La crisi del commercio. Famiglie distrutte, dignità cancellata, vite annullate.

di Lorenzo Peluso.

Basta guardarsi intorno, basta attraversare le vie principali di una cittadina media, come Sala Consilina, per capire come il commercio è in crisi. Quelli che un tempo erano locali commerciali ora sono locali vuoti, serrande abbassate con cartelli esposti: fittasi, vendesi. Non a caso Sala Consilina, una città da sempre dedita al commercio, il punto di forza del sistema economico locale. Dunque se chiudono le attività commerciali viene meno anche la caratteristica predominante di una città. cambia il suo aspetto, cambiano le persone. Una crisi generalizzata sia chiaro che non appartiene solo a città come Sala Consilina. Lo confermano in modo netto i dati diffusi da Confesercenti. Una crisi che riguarda tutte le tipologie di commercio. I negozi continuano a sparire: secondo le elaborazioni Confesercenti su dati Infocamere/Movimpresa, dall’inizio dell’anno ne abbiamo persi 3.157, al ritmo di circa 11 in meno ogni giorno. Il segno chiaro di una crisi che non vuole finire.
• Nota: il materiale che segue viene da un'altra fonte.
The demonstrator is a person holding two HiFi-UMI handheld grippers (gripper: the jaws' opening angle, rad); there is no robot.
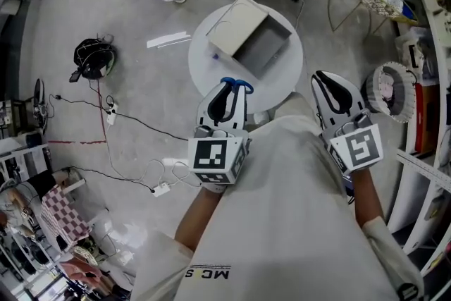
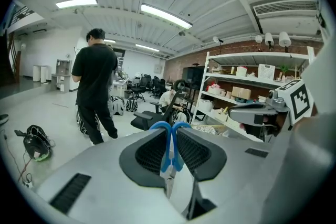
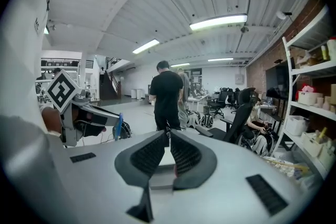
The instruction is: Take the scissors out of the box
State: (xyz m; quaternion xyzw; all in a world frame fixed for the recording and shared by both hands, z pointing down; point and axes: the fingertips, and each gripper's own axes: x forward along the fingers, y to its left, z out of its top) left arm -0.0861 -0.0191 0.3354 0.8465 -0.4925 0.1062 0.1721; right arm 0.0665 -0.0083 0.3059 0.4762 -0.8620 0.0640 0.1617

Numeri drammatici che mostrano come il futuro è ancora più scuro del presente. Le piccole attività che continuano la “guerra quotidiana alla resistenza” vedono assottigliarsi quel margine che gli consente di sopravvivere. Dunque si lasciano indietro pagamenti, soprattutto i contributi previdenziali, poi si rimanda il pagamento della merce, i fitti dei locali, fino alla decisione inevitabile della chiusura. Nel frattempo il fisco, sordo al grido d’allarme dei commercianti, attiva le procedure di recupero coatto del dovuto. Piccoli imprenditori che nella loro vita non hanno fatto altro che investire nell’attività si ritrovano da un giorno all’altro sul lastrico con pignoramenti e fallimenti che distruggono la dignità dell’uomo prim’ancora che del commerciante. E se prima nessuno li ascoltava, dopo, quando il fallimento è alle porte nessuno li vede neppure più. Dunque famiglie distrutte, dignità cancellata, vite annullate. Insieme alle vite dei commercianti muoiono anche le vite di intere comunità. Muoio i centri storici, muoiono i paesi. C’è dunque bisogno di varare urgentemente un piano per fermare l’avanzata della desertificazione commerciale. Ecco, magari il Parlamento dovrebbe occuparsi anche di questo.